### Required work
Only one stretch of the records below is wanted: the lines from the one holding "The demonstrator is" through the one holding "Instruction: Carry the". Return it exactly, both ends included.

----

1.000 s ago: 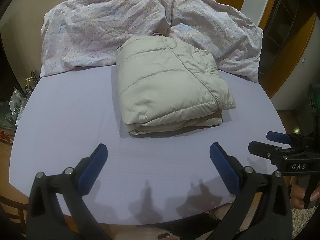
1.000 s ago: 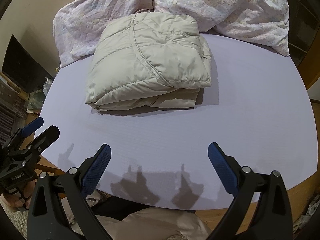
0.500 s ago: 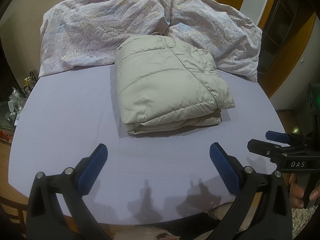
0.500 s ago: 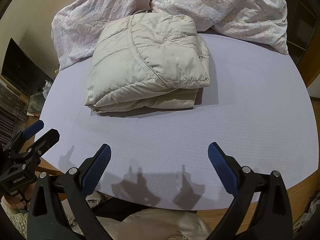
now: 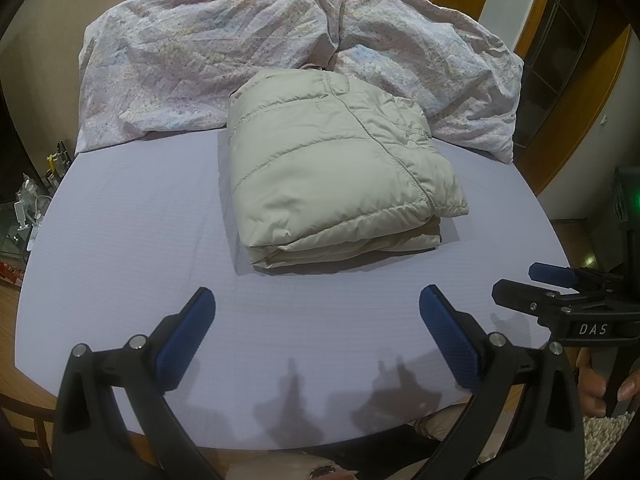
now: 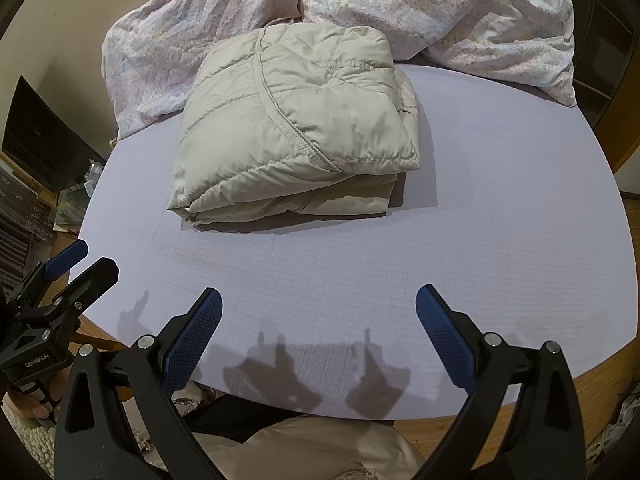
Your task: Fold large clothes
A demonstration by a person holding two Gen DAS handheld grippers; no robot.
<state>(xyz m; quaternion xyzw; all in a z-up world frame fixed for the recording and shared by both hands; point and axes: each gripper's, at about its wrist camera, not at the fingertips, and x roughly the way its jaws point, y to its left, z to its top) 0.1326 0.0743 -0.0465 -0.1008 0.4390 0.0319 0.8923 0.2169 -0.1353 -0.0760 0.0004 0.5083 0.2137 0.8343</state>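
The puffy jacket (image 5: 336,168) stays folded in a neat block in the middle of the worktop (image 5: 120,240). Both the left gripper (image 5: 316,336) and the right gripper (image 6: 318,334) keep back near the edge, jaws spread wide, holding nothing. Nothing much has moved. The folding looks finished.

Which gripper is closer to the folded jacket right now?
Neither clearly. The left gripper and right gripper both hang open at the table's near edge, short of the jacket, left facing its left half, right off its right corner.
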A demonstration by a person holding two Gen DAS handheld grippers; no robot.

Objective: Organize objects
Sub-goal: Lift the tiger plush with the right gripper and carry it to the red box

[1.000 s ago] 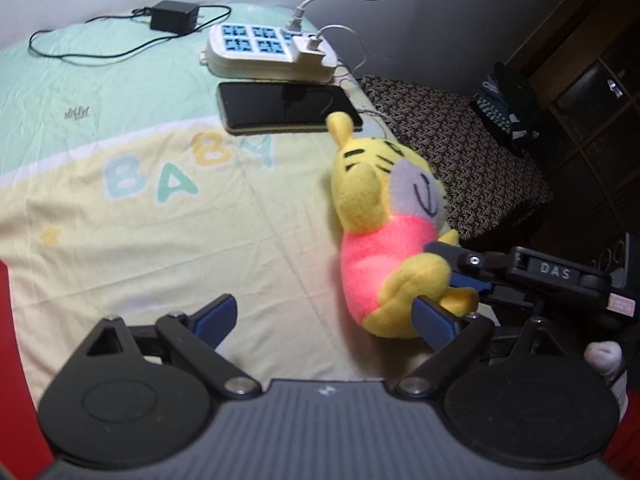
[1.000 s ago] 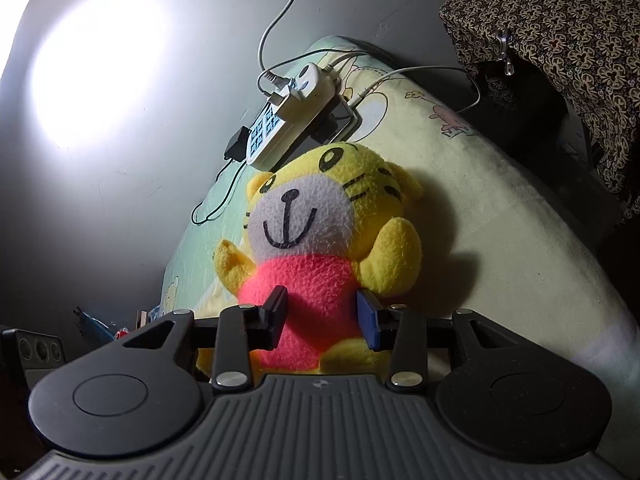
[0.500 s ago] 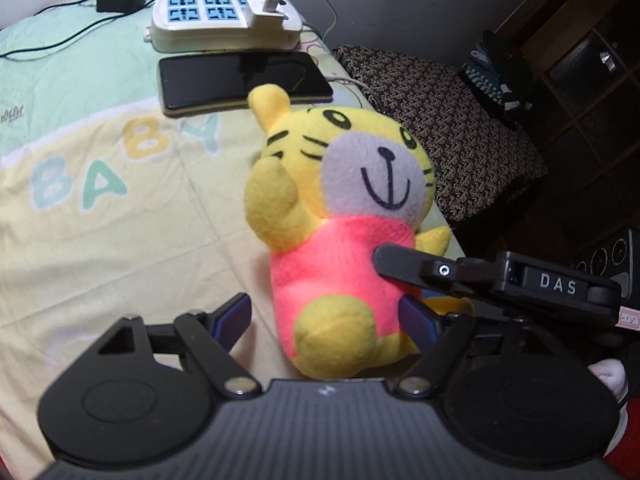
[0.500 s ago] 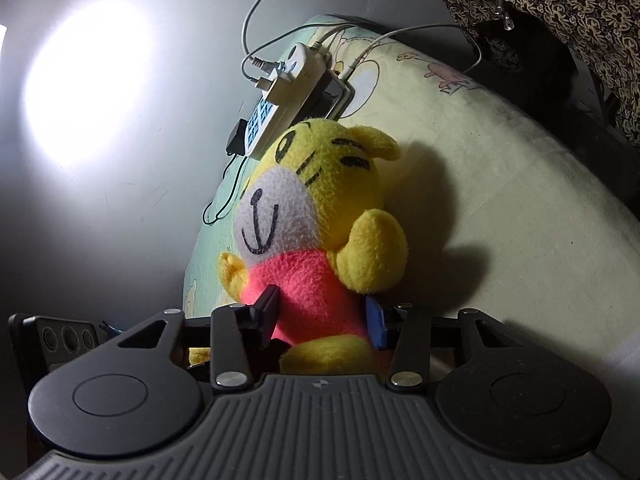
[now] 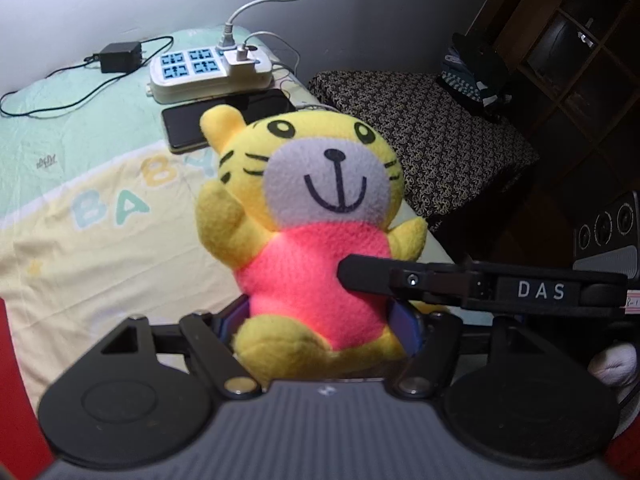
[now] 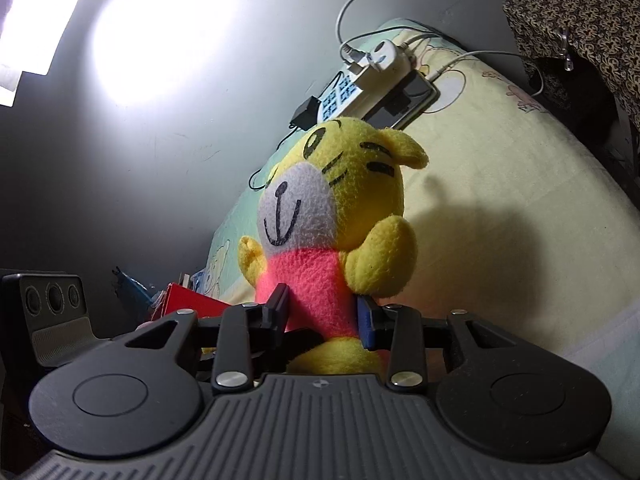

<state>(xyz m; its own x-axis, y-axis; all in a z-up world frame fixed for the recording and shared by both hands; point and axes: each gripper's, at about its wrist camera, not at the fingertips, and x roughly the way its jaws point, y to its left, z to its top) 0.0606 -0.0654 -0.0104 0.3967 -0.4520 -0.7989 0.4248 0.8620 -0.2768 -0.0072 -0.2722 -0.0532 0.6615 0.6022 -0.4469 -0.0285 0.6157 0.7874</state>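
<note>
At lower centre, our closing left gripper (image 5: 320, 326) and closing right gripper (image 6: 322, 314) both pinch the yellow plush tiger in its pink shirt (image 5: 308, 216); behind it, upper left, lie a black phone (image 5: 188, 126) and a white power strip (image 5: 204, 72).

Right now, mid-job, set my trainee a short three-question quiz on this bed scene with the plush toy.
1. True or false: the plush tiger lies face down on the bed sheet.
2. What lies directly in front of the white power strip, partly hidden behind the tiger's ear?
A) a dark phone B) a book C) a remote
3. Which tongs have the tiger's pink body between their fingers?

Key
1. False: it is upright, facing the left camera.
2. A, the dark phone.
3. Both: the left tongs and the right tongs are closing on it from different sides.
</note>
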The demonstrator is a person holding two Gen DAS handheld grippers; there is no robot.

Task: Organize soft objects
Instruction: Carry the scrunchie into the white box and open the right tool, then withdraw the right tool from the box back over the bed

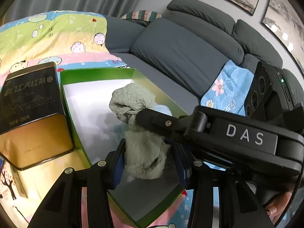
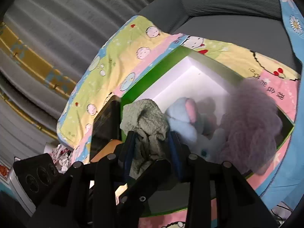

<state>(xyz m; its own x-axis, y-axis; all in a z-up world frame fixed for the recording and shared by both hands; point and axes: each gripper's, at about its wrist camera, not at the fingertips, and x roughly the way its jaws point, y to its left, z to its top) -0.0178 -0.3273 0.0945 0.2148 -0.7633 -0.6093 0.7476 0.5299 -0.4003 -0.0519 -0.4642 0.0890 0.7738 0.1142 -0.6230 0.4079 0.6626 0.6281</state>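
Over the green box (image 1: 98,74), left wrist view: the left hand-held gripper (image 1: 148,157) is clamped on the green towel (image 1: 140,148) at 6 o'clock; the right hand-held gripper (image 1: 139,116) pinches it above.
Tea tin (image 1: 30,102): 9 o'clock, beside the box.
Right wrist view: right hand-held gripper (image 2: 152,144) grips the towel; blue plush (image 2: 182,121) and purple plush (image 2: 252,121) at 3 o'clock inside.

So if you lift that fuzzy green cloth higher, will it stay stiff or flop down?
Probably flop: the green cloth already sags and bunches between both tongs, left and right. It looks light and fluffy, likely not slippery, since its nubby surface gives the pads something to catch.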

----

### Solution below
The demonstrator is a person holding two Gen DAS handheld grippers; there is no robot.

Task: Organize soft objects
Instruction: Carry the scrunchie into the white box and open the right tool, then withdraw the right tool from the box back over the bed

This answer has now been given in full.